Problem to solve: Within the entries below, please return exactly the lines from the one with "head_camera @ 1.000" through the one with "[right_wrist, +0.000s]", leaving out any pictures.

Data records:

== == ==

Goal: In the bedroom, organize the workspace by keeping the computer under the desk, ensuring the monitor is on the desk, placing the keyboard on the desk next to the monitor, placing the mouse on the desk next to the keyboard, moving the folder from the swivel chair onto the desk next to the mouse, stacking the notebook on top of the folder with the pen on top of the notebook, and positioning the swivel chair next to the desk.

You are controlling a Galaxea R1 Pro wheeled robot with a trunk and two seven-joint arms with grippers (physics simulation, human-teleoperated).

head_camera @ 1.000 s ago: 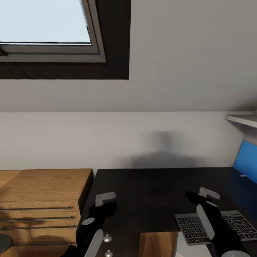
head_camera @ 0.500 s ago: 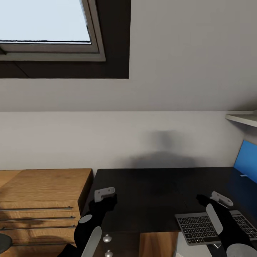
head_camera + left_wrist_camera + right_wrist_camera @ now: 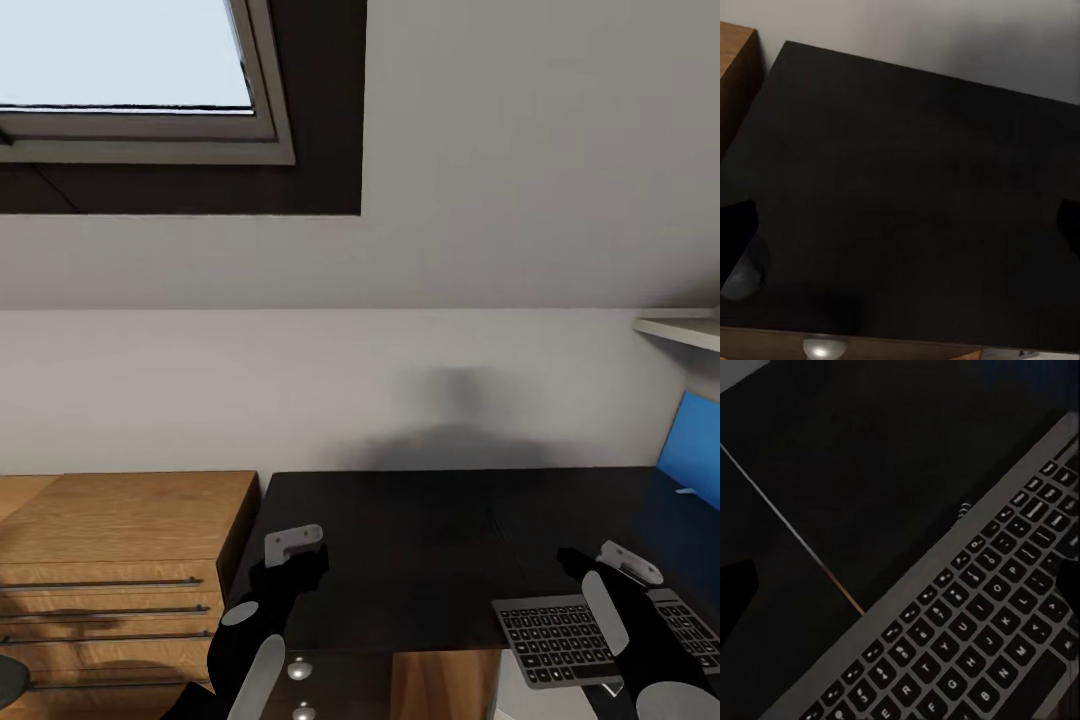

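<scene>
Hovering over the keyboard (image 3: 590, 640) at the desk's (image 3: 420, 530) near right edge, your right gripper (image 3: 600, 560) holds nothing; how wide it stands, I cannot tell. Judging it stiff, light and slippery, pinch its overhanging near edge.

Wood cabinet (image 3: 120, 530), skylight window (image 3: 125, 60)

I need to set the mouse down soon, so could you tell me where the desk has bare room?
The desk is bare from its end beside the wood cabinet across to the keyboard. The crowded part is its right end, with the keyboard and the blue folder behind it.
</scene>
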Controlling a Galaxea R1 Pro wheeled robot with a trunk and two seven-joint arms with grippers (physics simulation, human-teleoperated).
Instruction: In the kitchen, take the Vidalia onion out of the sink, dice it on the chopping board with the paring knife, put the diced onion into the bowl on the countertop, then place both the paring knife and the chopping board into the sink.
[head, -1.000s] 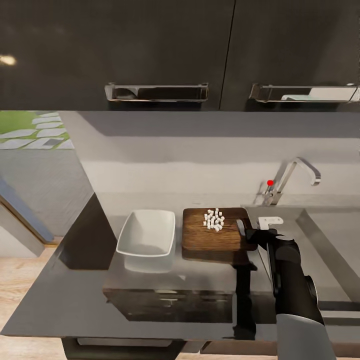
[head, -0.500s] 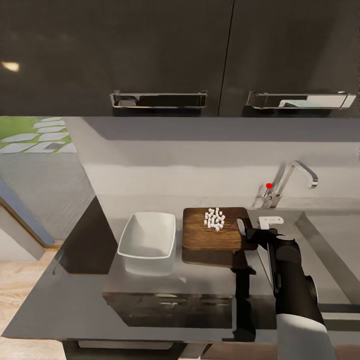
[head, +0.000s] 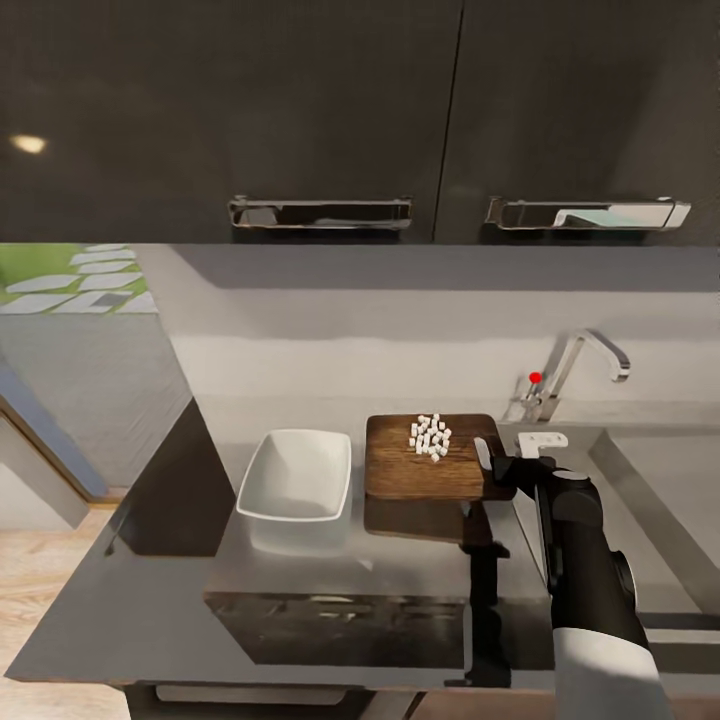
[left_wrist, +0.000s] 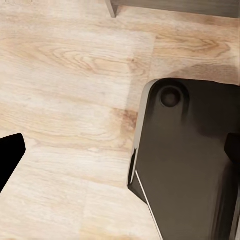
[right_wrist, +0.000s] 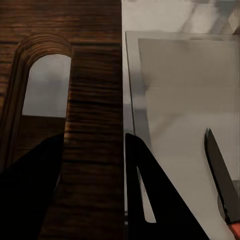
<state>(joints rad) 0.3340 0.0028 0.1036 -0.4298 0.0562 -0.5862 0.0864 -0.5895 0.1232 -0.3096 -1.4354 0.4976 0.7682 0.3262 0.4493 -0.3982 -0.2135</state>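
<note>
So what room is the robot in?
Most likely a kitchen: there is a sink with a chrome faucet, dark cabinets above the countertop, and a chopping board with diced onion.

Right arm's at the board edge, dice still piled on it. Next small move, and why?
Probably lift the chopping board and swing it toward the bowl. The right gripper straddles the board's end by its handle hole, the diced onion sits on the board, and the bowl beside it holds none.
</note>
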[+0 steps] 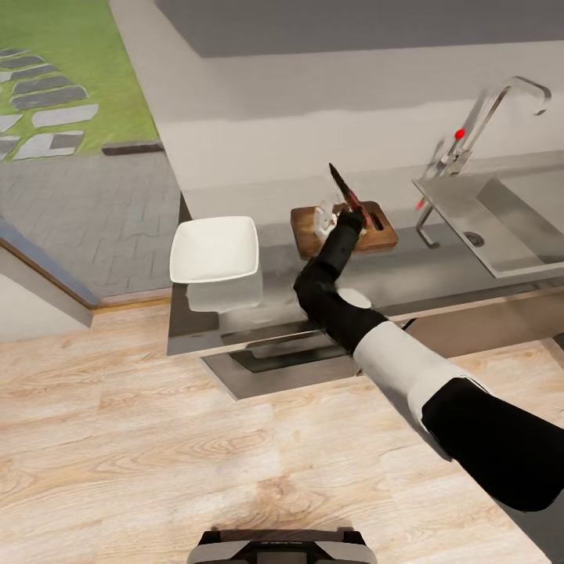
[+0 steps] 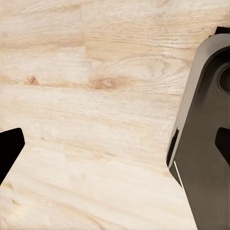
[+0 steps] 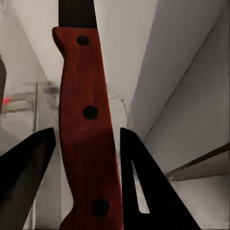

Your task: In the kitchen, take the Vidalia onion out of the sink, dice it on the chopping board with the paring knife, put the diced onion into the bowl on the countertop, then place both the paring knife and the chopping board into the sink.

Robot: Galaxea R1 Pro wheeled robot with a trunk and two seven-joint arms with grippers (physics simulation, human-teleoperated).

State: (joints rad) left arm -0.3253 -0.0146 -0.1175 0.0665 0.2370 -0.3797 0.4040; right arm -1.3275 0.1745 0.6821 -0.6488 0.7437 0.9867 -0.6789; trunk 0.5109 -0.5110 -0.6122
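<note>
Wooden floor planks (image 2: pixel 96 120) lie closest, under the left arm, whose finger spread I cannot tell. Over the countertop (image 1: pixel 439 274), the right gripper (image 1: pixel 350 213) clamps the paring knife (image 3: pixel 86 124) by its red handle, blade pointing up above the chopping board (image 1: pixel 376 235). One knife, one board, one white bowl (image 1: pixel 215 249) near the countertop's left end, one sink (image 1: pixel 509 219) at its right end. Stiff, light and sharp, I'd judge: hold the handle only.
</note>
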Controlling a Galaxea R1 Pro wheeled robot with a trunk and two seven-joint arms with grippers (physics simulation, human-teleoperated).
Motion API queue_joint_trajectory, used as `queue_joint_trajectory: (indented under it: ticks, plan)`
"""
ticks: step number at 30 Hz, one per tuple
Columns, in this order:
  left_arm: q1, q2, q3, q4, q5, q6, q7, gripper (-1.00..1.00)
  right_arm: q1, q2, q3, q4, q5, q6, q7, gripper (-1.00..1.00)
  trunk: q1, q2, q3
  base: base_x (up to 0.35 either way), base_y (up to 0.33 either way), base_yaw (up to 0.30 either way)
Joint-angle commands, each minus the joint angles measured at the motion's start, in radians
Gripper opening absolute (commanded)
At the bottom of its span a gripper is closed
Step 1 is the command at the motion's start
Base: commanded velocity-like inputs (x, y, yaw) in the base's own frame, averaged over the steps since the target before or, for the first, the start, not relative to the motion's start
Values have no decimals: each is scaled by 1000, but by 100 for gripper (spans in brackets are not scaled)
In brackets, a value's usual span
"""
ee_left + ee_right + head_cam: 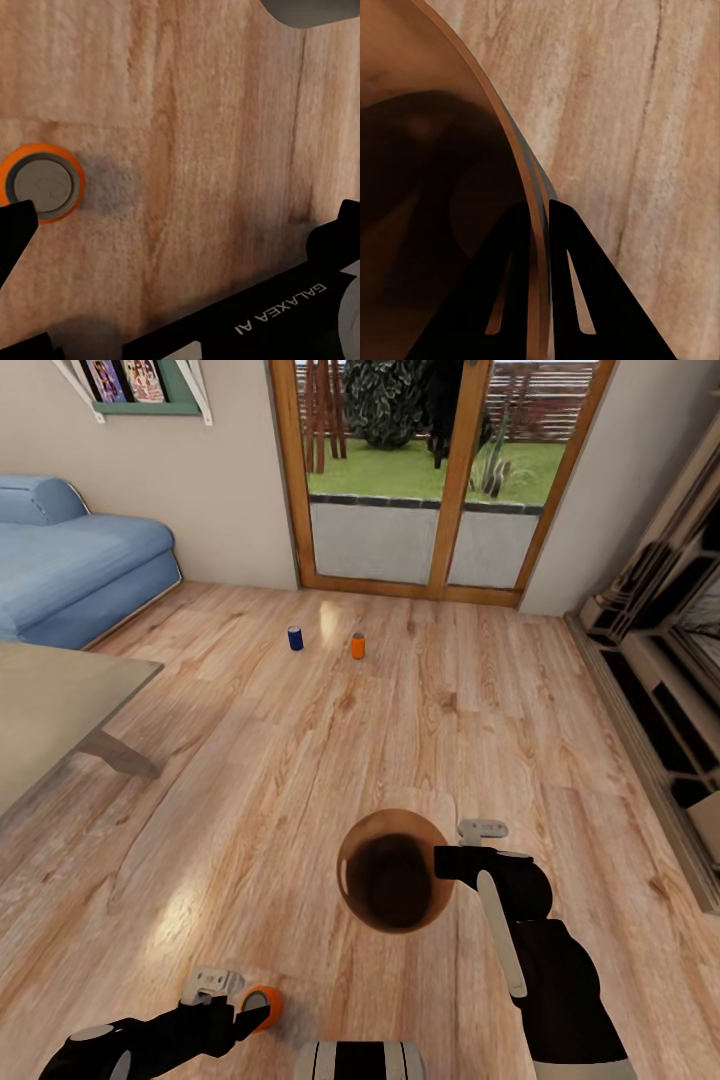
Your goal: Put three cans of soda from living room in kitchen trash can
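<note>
The trash can (393, 870) is held off the wood-plank floor (420, 740) by the right gripper (440, 863), whose two dark fingers (514, 300) are pinched on the can's rim, one inside and one outside the wall, as seen in the right wrist view (450, 187). An orange soda can (264, 1005) stands upright on the floor just beside the left gripper (240, 1010); in the left wrist view its silvery top (45, 185) is seen next to one dark fingertip (15, 232), and the fingers are spread wide with nothing held. Farther off, a dark blue can (295, 638) and a second orange can (358, 646) stand near each other on the floor before the glass doors (440, 470). A blue sofa (70, 560) and a grey table (50, 710) are seen at the left.
</note>
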Motion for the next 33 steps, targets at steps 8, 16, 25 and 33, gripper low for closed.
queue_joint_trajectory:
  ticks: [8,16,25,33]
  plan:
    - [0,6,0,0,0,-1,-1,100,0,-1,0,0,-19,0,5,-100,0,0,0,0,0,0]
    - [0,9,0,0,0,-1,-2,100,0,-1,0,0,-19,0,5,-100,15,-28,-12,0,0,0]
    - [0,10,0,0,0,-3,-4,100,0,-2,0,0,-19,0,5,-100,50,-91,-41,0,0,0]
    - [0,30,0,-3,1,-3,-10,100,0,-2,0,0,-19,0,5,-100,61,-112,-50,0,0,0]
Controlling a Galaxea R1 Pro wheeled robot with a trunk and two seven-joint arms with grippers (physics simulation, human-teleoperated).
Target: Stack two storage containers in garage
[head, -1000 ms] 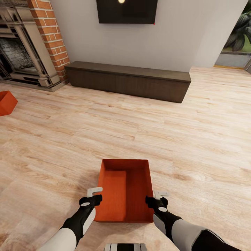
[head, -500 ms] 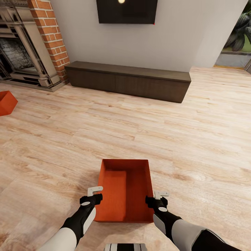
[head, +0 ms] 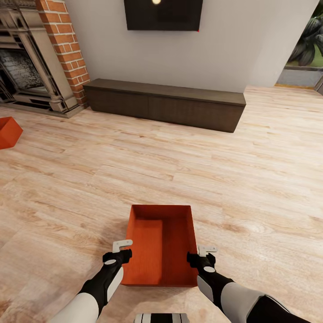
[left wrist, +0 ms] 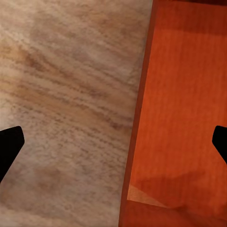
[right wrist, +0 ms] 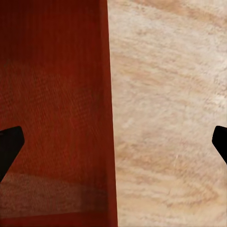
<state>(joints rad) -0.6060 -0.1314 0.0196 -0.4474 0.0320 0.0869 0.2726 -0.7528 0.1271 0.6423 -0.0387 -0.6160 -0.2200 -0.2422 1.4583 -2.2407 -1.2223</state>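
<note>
Both tools stand wide open, each straddling a long wall of the open orange-red rectangular box (head: 161,244): the left tool (head: 120,251) over its left wall, the right tool (head: 202,254) over its right wall, neither clamped. The box sits on the light wood plank floor (head: 188,170). A second orange-red box (head: 8,132) lies well left of it, near the red brick fireplace (head: 42,58).

Living room of a home, brick fireplace (head: 27,58) at 10 o'clock, wall TV (head: 163,15) at 12, low cabinet (head: 164,104) beneath, plank floor (head: 179,170).
</note>
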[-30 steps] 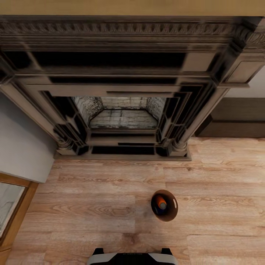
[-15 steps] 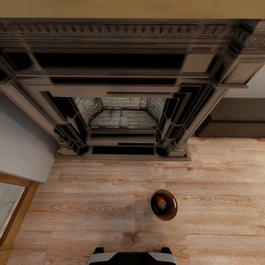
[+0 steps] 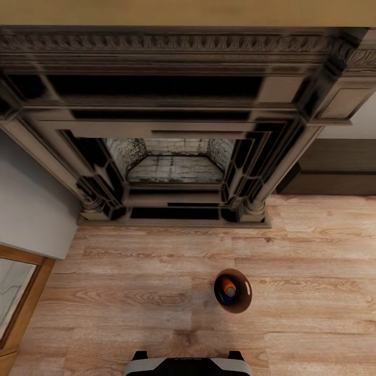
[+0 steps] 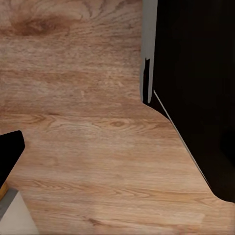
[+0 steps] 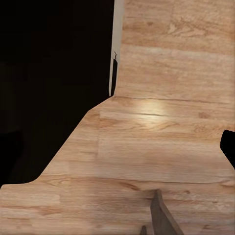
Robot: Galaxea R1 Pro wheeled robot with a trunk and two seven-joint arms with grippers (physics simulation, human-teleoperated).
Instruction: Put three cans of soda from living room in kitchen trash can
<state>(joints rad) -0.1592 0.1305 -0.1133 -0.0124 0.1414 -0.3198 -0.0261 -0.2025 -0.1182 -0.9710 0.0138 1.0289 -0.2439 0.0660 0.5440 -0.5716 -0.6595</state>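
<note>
Over the last second almost nothing has moved. The head view settled very slightly early in that second, which is the camera shifting, and since then the scene has held. My reading is that the robot is paused in front of the bin rather than carrying or dropping anything.

Nearest is the grey-and-black top of the robot's own base (image 3: 188,366). Just beyond it on the light wood plank floor (image 3: 130,271) stands the small round tapered trash can with the brown inside (image 3: 244,300), a little toward the right arm's side. How far it lies from either gripper I cannot tell. Both wrist views look down at floor planks beside the robot's dark body, and they do not show whether the left or the right gripper is open, closed or holding anything.

Counted: one trash can. Inside it is one orange-red soda can with a silver top (image 3: 228,286), and a dark patch beside it may be the dark blue can. A third can cannot be made out, so the task looks partly done at least.

Farthest is one dark carved fireplace with a pale brick hearth (image 3: 175,167).
</note>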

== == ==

Reply:
head_camera @ 1.000 s ago: 
head_camera @ 0.500 s ago: 
head_camera + left_wrist_camera + right_wrist_camera @ now: 

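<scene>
Hovering over the keyboard (image 3: 590, 640) at the desk's (image 3: 420, 530) near right edge, your right gripper (image 3: 600, 560) holds nothing; how wide it stands, I cannot tell. Judging it stiff, light and slippery, pinch its overhanging near edge.

Wood cabinet (image 3: 120, 530), skylight window (image 3: 125, 60)

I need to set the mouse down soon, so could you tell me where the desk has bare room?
The desk is bare from its end beside the wood cabinet across to the keyboard. The crowded part is its right end, with the keyboard and the blue folder behind it.
</scene>
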Controlling a Galaxea R1 Pro wheeled robot with a trunk and two seven-joint arms with grippers (physics simulation, human-teleoperated).
Instruction: In the kitchen, take the Vidalia onion out of the sink, dice it on the chopping board with the paring knife, put the diced onion into the bowl on the countertop, then place both the paring knife and the chopping board into the sink.
[head, -1.000s] 
[head, -0.500s] 
[head, +0.000s] 
[left_wrist, +0.000s] 
[right_wrist, +0.000s] 

The exercise requires nothing further.